Rather than try to create for himself, he can stay on the wing or in the corner and take advantage of open looks at the basket.
With its constant ball movement, Mike Brown's Princeton offense attempted to make a passing center out of Dwight Howard, much like former Lakers center Vlade Divac.
Simply put, that's just not the type of player Howard is. His strengths all reside in the post, whether it be scoring, grabbing rebounds or blocking shots.
Seeing as how D'Antoni's game calls for an explosive big man, Howard can revert back to his Superman days in Orlando, using his size and strength to dominate down low.
Howard is currently averaging 20.1 points, 10.6 rebounds and 2.4 blocks per game. With D'Antoni at the helm, those already impressive numbers should get even better.
As odd as this may sound, Kobe Bryant has been in the league long enough that he doesn't really need to be coached anymore. Bryant can simply go out there and play his game.
Under D'Antoni, however, this approach will need to change.
It's safe to say that the five-time champion is a fan of D'Antoni's fast-paced offense. Being a natural scorer, the system is built for him to succeed. However, it also employs team play, which means that it can't just be the Kobe show.
If Bryant is willing to distribute the ball a bit more in D'Antoni's system, the stage is set for the Black Mamba to become all the more deadly, while retaining the efficiency he displayed in the Princeton offense.
The whole point of D'Antoni's offense is that it puts the point guard in an ideal situation. The pick-and-roll is used heavily, making the floor general is the star of the show.
Therefore, if there's anyone excited about D'Antoni coming aboard, it's Steve Nash. He and D'Antoni worked together in Phoenix for four years. In that time, the Suns made the conference finals and Nash won back-to-back MVP awards.
Under Brown, the normally fast-paced Nash was forced to slow down his game. As a result, his numbers suffered. In basically one-and-a-half games played before suffering a non-displaced fracture in his leg, Nash was averaging just 4.5 points and four assists while shooting an abysmal 33 percent from the field.
With a familiar face in town, expect Nash to get back to the form we saw during all those years in Phoenix as he helps make the Lakers an offensive powerhouse.

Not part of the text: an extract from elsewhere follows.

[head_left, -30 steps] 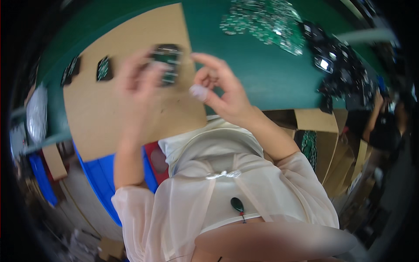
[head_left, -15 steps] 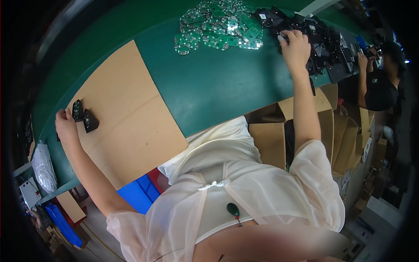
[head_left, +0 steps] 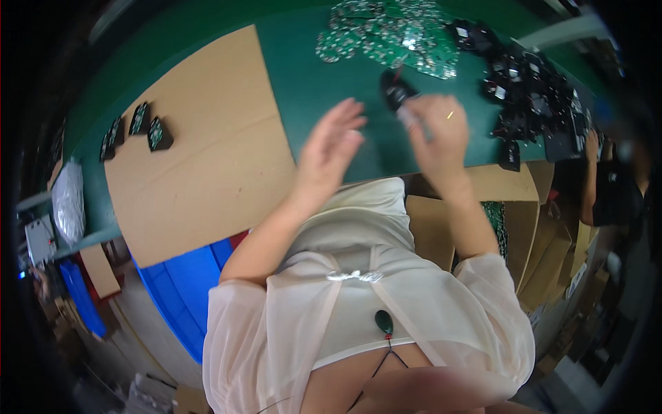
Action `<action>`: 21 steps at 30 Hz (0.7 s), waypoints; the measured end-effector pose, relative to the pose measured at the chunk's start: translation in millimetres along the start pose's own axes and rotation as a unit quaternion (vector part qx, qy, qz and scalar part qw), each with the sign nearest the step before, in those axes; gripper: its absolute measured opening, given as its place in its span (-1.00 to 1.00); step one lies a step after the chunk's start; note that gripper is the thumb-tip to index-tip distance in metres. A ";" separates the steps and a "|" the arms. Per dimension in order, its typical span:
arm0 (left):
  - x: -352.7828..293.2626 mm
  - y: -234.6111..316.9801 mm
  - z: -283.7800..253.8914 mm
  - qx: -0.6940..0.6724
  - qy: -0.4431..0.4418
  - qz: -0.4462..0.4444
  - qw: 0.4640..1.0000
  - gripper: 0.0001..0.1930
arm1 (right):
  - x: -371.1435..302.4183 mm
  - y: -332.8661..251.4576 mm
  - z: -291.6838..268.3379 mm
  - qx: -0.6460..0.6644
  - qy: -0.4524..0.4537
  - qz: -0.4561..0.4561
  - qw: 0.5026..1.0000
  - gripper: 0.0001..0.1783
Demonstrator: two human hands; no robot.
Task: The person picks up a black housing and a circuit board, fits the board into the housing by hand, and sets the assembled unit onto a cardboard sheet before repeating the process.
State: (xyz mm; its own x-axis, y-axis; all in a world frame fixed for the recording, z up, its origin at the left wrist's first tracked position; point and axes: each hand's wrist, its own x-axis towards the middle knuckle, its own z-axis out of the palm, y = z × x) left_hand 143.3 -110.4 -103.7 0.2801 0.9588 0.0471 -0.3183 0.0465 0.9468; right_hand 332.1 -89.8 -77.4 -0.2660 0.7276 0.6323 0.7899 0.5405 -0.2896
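Above the green table (head_left: 372, 155), my right hand (head_left: 439, 131) grips a black plastic housing (head_left: 396, 90), blurred by motion, with a thin red wire at its top. Something whitish covers a fingertip of this hand. To its left, my left hand (head_left: 329, 145) is raised, empty, fingers stretched out toward the housing but apart from it. A cardboard sheet (head_left: 207, 165) lies to the left. On its far left part stand several black housings with green circuit boards in them, among them one housing (head_left: 159, 134) nearest the sheet's middle.
A pile of green circuit boards (head_left: 386, 34) lies at the far side. Many black housings (head_left: 527, 90) are heaped at the right. Cardboard boxes (head_left: 517, 186) stand below the table edge, a blue bin (head_left: 183, 283) at the lower left. A co-worker (head_left: 614, 186) is at far right.
My right hand has come left from the black heap with a housing. My left hand has left the cardboard's far left edge and moved to the middle. The view has shifted too.
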 end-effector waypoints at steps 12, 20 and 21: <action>-27.9 -0.7 -1.6 -0.006 0.029 -0.118 0.993 -0.72 | -7.8 -52.2 10.6 0.326 -0.080 0.132 0.933 -0.78; -33.4 11.1 -26.6 -0.120 0.052 -0.184 0.974 -0.69 | 29.6 -31.1 23.6 0.221 -0.043 0.050 0.973 -0.80; -36.3 12.6 -29.8 -0.125 0.034 -0.201 0.971 -0.65 | 39.4 -10.2 32.9 0.155 -0.014 0.071 0.985 -0.79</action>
State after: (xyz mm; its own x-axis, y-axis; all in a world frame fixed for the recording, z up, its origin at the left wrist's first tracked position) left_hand 102.1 -136.2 -102.9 0.3696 0.8649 -0.3395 -0.4071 0.4792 0.7776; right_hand 295.4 -52.8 -73.2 -0.1838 0.8140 0.5509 0.6153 0.5324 -0.5813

While all of the various player adjustments D'Antoni needs to make are important, none of them can come true unless he immediately gets rid of the Princeton offense and installs his run-and-gun game. There will be no adjustment period for the players or gradual change. The fast-paced offense needs to click immediately.

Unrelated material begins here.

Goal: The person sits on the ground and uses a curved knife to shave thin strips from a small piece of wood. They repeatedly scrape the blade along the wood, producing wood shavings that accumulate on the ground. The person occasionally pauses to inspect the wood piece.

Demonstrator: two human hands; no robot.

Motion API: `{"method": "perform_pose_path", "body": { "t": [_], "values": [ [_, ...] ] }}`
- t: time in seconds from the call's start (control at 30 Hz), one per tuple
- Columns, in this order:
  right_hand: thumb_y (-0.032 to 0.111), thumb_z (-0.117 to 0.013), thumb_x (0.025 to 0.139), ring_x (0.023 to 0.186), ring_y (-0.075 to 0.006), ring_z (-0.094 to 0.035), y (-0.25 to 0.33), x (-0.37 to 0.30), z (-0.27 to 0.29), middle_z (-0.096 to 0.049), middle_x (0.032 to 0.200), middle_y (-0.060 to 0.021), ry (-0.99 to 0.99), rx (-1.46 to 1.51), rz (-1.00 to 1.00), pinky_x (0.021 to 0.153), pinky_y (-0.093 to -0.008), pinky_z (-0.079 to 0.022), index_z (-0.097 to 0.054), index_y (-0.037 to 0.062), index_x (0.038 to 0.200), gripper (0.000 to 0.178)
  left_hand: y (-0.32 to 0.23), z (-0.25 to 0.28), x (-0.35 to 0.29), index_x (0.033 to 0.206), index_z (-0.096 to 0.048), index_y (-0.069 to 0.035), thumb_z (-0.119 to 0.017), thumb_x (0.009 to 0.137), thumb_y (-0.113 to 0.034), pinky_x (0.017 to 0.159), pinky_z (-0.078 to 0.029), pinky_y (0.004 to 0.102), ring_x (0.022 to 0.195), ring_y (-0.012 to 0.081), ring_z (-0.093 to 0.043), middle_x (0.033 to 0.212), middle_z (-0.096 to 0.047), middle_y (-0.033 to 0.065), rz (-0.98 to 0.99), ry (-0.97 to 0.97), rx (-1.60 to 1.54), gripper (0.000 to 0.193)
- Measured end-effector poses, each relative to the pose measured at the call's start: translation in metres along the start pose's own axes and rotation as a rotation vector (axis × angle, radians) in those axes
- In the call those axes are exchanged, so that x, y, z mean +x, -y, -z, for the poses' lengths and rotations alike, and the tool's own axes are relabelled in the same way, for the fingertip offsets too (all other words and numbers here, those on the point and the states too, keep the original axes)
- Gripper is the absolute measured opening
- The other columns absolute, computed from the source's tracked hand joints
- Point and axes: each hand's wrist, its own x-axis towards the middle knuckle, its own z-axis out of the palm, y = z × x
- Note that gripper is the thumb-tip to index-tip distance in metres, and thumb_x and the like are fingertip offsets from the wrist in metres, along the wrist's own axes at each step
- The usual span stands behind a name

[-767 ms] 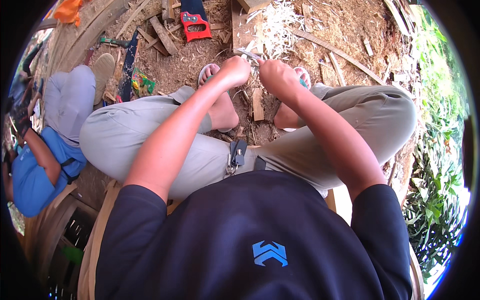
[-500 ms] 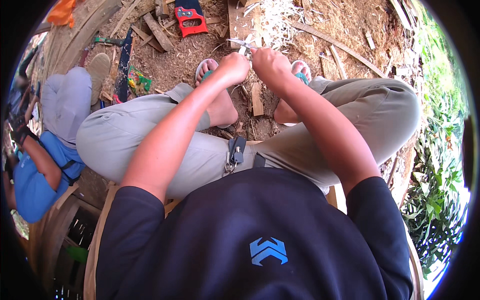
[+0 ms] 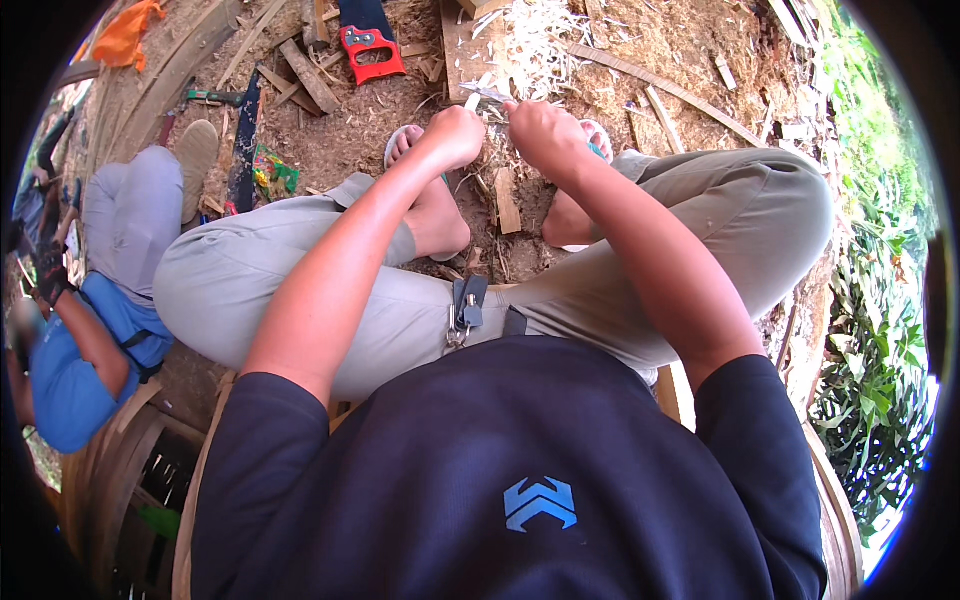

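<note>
My left hand point(image 3: 455, 137) is closed around a small pale wood strip point(image 3: 472, 102), whose tip pokes up past the fingers. Just to its right, my right hand point(image 3: 545, 133) grips a knife; the handle is hidden in the fist. The thin knife blade point(image 3: 484, 92) points left, close to the strip's tip; whether they touch I cannot tell. Both hands are above the ground between my sandalled feet, with a small gap between the fists. Under the blade lies a wide board point(image 3: 462, 45), and pale shavings point(image 3: 543, 45) are heaped beside it.
A red-handled saw point(image 3: 372, 55) lies at the far left of the hands, with a hammer point(image 3: 215, 97) and another dark saw blade point(image 3: 244, 150) further left. Wood offcuts point(image 3: 308, 77) and a long strip point(image 3: 665, 85) litter the ground. A co-worker in blue point(image 3: 80, 370) sits at left.
My left hand has moved slightly left, widening the gap between the fists. More of the pale strip shows above it. The view has shifted a little.
</note>
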Motion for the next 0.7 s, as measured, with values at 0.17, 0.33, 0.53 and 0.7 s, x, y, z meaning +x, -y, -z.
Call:
{"method": "perform_pose_path", "body": {
  "t": [0.17, 0.33, 0.53, 0.7],
  "values": [
    [0.031, -0.033, 0.102, 0.067, -0.0310, -0.069, -0.018, 0.030, -0.023, -0.067, 0.074, -0.0151, -0.120, -0.007, -0.102, 0.057, -0.0397, -0.056, -0.064, 0.0017, 0.082, 0.047, -0.010, -0.001, -0.002, 0.094, -0.066, 0.008, -0.040, 0.093, -0.024, 0.089, -0.048, 0.0464, 0.099, 0.0429, -0.061, 0.098, -0.063, 0.0310, 0.005, 0.032, 0.032, 0.042],
    [0.029, -0.034, 0.102, 0.068, -0.0323, -0.068, -0.019, 0.042, -0.018, -0.065, 0.073, -0.0173, -0.075, 0.042, -0.086, 0.057, -0.0412, -0.055, -0.063, -0.0021, 0.085, 0.046, 0.003, 0.004, 0.003, 0.093, -0.062, 0.012, -0.033, 0.096, -0.027, 0.065, -0.052, 0.0473, 0.067, 0.0390, -0.066, 0.078, -0.064, 0.0273, -0.020, 0.065, -0.046, 0.049],
    [0.031, -0.033, 0.102, 0.066, -0.0376, -0.065, -0.015, 0.016, -0.007, -0.062, 0.068, -0.0208, -0.121, 0.062, 0.146, 0.058, -0.0466, -0.052, -0.061, -0.0036, 0.077, 0.051, -0.009, 0.010, -0.005, 0.095, -0.066, 0.006, -0.045, 0.088, -0.015, 0.085, -0.050, 0.0442, 0.095, 0.0409, -0.063, 0.097, -0.064, 0.0282, -0.023, 0.131, 0.077, 0.031],
    [0.033, -0.034, 0.101, 0.060, -0.0400, -0.062, -0.016, 0.008, 0.003, -0.059, 0.060, -0.0212, -0.137, 0.106, 0.231, 0.054, -0.0468, -0.051, -0.061, -0.0042, 0.073, 0.054, -0.007, 0.009, -0.003, 0.095, -0.067, 0.006, -0.046, 0.085, -0.011, 0.083, -0.052, 0.0429, 0.093, 0.0383, -0.065, 0.100, -0.065, 0.0262, -0.102, 0.111, 0.182, 0.028]
  ]
}}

The fact of the matter is, with Nash running the point and having Bryant and Howard as two great go-to guys, not to mention Pau Gasol and the rest of the Lakers roster, this is a team that is built to be great on both sides of the floor.
With a new philosophy in place and the perfect players for it, D'Antoni needs to come in and have his players start running immediately. It may seem like an abrupt change, but the results will speak for themselves on the court.